Bug #84727 | GR: Partitioned Node Should Get Updated Status and not accept writes | ||
---|---|---|---|
Submitted: | 31 Jan 2017 8:16 | Modified: | 26 Jun 2017 15:59 |
Reporter: | Kenny Gryp | Email Updates: | |
Status: | Closed | Impact on me: | |
Category: | MySQL Server: Group Replication | Severity: | S2 (Serious) |
Version: | 5.7.17 | OS: | Any |
Assigned to: | CPU Architecture: | Any |
[31 Jan 2017 8:16]
Kenny Gryp
[31 Jan 2017 8:16]
Kenny Gryp
.
[31 Jan 2017 8:58]
MySQL Verification Team
Hello Kenny Gryp, Thank you for the report. Thanks, Umesh
[31 Jan 2017 16:08]
Nuno Carvalho
Posted by developer: Hi Kenny, Thank you for the bug report, a member may lose its connection to the group for a short period and be able to reconnect again. That is way we do not react promptly to that event.

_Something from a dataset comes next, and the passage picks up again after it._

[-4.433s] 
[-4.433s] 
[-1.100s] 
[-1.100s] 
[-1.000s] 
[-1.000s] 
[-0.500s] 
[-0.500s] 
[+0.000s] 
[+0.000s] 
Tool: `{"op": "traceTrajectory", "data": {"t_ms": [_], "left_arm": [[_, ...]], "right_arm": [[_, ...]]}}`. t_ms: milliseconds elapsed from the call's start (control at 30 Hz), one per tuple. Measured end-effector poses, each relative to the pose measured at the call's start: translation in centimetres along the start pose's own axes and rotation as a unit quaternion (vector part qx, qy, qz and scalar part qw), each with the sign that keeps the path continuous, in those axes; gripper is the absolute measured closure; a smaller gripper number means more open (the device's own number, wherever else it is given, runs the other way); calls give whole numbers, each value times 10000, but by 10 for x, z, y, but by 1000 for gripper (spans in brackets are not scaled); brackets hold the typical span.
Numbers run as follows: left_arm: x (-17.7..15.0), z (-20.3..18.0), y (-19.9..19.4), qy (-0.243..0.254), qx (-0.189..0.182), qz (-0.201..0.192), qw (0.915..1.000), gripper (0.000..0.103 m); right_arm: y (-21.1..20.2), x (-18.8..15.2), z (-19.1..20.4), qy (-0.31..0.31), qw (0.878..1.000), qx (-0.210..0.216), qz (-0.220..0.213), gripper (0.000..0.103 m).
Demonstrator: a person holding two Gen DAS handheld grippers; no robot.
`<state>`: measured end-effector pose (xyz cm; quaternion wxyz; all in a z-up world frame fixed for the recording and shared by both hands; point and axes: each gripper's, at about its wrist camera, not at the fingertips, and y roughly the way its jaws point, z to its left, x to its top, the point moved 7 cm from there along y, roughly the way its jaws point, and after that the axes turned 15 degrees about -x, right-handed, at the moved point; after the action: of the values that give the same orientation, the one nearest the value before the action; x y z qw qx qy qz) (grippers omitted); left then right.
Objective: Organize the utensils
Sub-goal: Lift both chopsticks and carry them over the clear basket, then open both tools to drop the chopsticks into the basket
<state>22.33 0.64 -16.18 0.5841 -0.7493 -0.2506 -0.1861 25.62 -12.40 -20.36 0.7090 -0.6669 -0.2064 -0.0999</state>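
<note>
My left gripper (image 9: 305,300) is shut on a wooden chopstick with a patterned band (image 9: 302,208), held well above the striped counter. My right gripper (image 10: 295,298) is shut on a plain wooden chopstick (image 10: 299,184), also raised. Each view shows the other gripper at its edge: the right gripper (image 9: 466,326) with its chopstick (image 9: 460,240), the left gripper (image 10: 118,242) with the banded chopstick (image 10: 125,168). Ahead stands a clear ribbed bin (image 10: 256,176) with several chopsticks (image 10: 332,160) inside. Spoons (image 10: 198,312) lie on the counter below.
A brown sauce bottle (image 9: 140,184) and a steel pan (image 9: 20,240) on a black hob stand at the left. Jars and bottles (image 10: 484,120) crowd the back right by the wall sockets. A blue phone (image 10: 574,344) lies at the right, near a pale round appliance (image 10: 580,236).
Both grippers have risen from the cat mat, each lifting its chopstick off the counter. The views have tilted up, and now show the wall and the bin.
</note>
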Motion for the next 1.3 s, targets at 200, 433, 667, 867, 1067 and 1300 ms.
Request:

Though if that unreachable state remains then we should react, though, as you must be aware, if we have ongoing transactions while the connectivity it is lost we cannot set super_read_only=1, it will deadlock. More on this at https://dev.mysql.com/doc/refman/5.7/en/server-system-variables.html#sysvar_read_only You may say, then rollback all ongoing transactions and then set super_read_only=1, that will open a window on which a new client may execute a new transaction, and we are back on the same situation. This event cannot be solved without coordination with a external agent. In order to allow that we will improve how we report this events. Best regards, Nuno Carvalho
[31 Jan 2017 22:39]
Kenny Gryp
- In my tests, the queries hang forever, so there's definitely a rollback that should happen in a reasonable amount of time and then super_read_only should be enabled. - Note that PFS still shows that this node is ONLINE and the other nodes are marked UNREACHABLE. That's the only information I can gather. I don't know if it's part of the primary partition or not.
[25 May 2017 11:25]
Pedro Gomes
Posted by developer: A new patch was pushed that introduces a new tool for DBAs to deal with what is called network partitions with a part of the group being stuck in a minority. The scenario is: In a group of 5 servers (S1,S2,S3,S4,S5 ), if there is a disconnection between S1,S2 and S3,S4,S5 the first group is now in a minority, i.e., it can't contact more than half of the group. While the second group remains running, the first one gets stuck waiting for a network re-connection. All transactions in this minority are stuck until a stop group replication command is issued in this members What DBAs can now do is use configure the timeout using the new option *group_replication_unreachable_majority_timeout* Variable Scope : Global Dynamic Variable : Yes Permitted Values : 0 - 31536000 seconds Default Value : 0 When configured to 0, the member will wait forever for a network restore hence the default value means the old behavior is maintained by default. If configured to 60 seconds, for example, it means that the servers in a minority (S1 and S2 in the above example) will after 60 seconds leave the group and error out. All pending transactions will be rolled back and the server will move to ERROR. WARNING: If you have a symmetric group, just two nodes for example (S1,S2), if there is a partition and there is no majority, after the configured timeout all members will shutdown and enter an error state.
[26 Jun 2017 15:59]
David Moss
Posted by developer: Thank you for your feedback, this has been fixed in upcoming versions and the following was added to the 5.7.19 and 8.0.2 change logs: When there was a network partition and a member was in a minority all queries to that member blocked. To improve this situation, the group_replication_unreachable_majority_timeout variable has been added which enables you to configure how long members in a minority wait to regain contact with a member in the majority before leaving the group.